If I copy the character directly into my script and echo that, it works.

So it's not a problem with mysql.

It's not a problem with the font.

It's not a problem with my browser.

It's not a problem with php echoing.

So... it's a problem with PDO?

This is my PDO code:

$PDO = new PDO('mysql:host='.DB_SERVER.';dbname='.DB_NAME.';charset=utf8mb4', DB_USER, DB_PASSWORD, [
    PDO::ATTR_ERRMODE            => PDO::ERRMODE_EXCEPTION,
    PDO::ATTR_DEFAULT_FETCH_MODE => PDO::FETCH_ASSOC,
    PDO::ATTR_EMULATE_PREPARES   => false
]);
$PDO->query("SET NAMES 'utf8mb4' COLLATE 'utf8mb4_unicode_ci'");

$rs = $PDO->query("SELECT name FROM users WHERE id = 1000");  // name has been set to 💩

while ($a = $rs->fetch()) {
    print_r($a);
}

If I check the output of SHOW VARIABLES WHERE Variable_name LIKE 'character\_set\_%' OR Variable_name LIKE 'collation%'; in php in the browser every output is correctly utf8mb4/utf8mb4_unicode_ci (apart from character_set_system which is simply utf8, but I think that's normal?)

What else could it be?


Solution

  • The problem was an outdated version of Navicat. Upgrading from 8 to 11 has fixed my issues. I realised this was probably the cause when I discovered that emojis INSERTed via php were correctly stored and retrieved in PHP, but wouldn't show correctly in Navicat.

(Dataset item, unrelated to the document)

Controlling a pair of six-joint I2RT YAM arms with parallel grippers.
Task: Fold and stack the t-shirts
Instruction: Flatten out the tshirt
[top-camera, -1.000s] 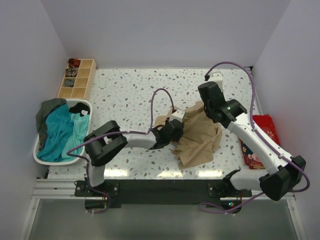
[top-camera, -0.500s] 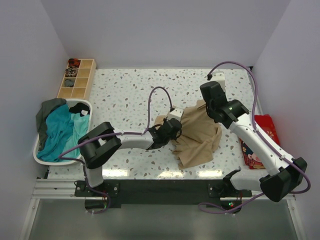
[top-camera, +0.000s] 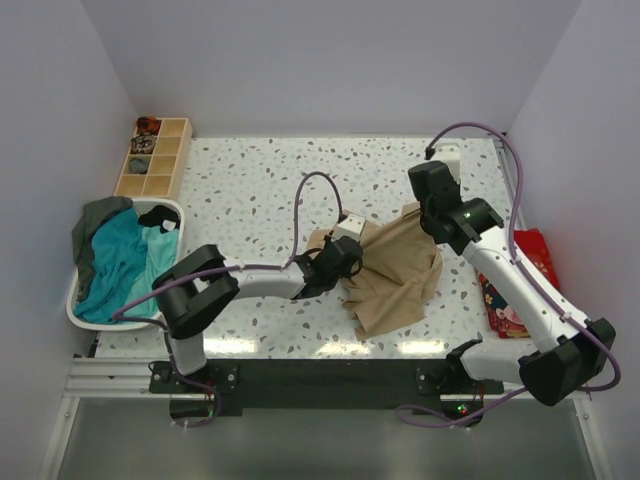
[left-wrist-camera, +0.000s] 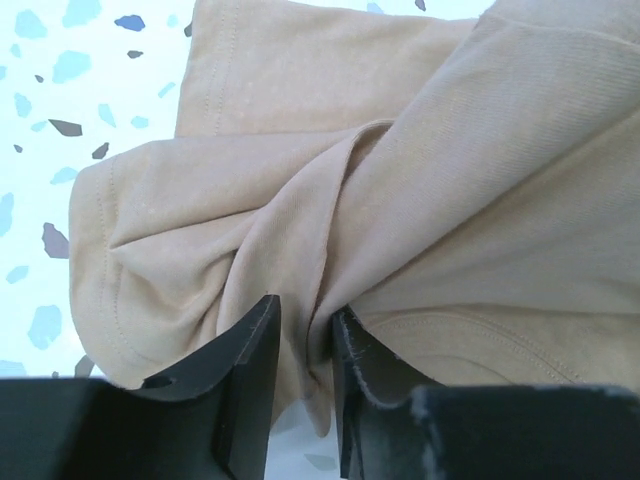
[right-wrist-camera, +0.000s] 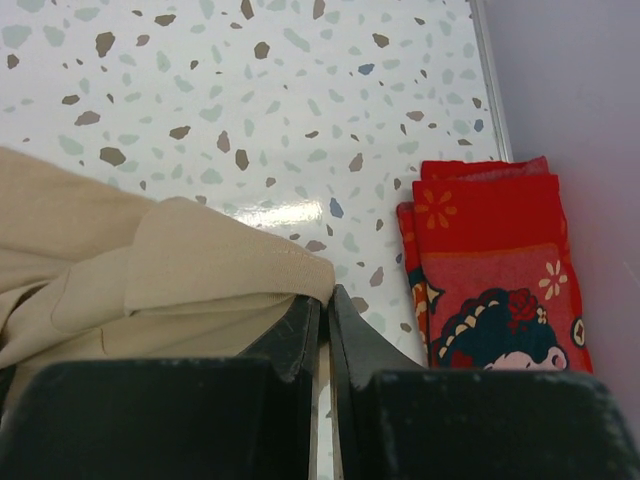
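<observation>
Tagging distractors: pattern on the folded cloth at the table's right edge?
Red cloth, small flowers and a cartoon face; clearest in the right wrist view.

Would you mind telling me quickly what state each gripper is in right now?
Left gripper: closed on a fold of the beige t-shirt.
Right gripper: closed on an edge of the same shirt.

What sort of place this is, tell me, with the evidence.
Probably a robot lab cell staged for laundry folding: plain walls box in a speckled table, two arms are bolted at its near edge, and a white basket holds t-shirts.
</observation>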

    Similarly the opposite was true; emojis set in Navicat would correctly store and retrieve in Navicat, but not in PHP.

    Looking at the encoding options for navicat connections, it had a checkbox for "use mysql encoding", but if left unchecked the dropdown of possible options included only utf8, not utf8mb4. I guess navicat 8 pre-dates that being in common usage.

    A quick upgrade, and everything works perfectly.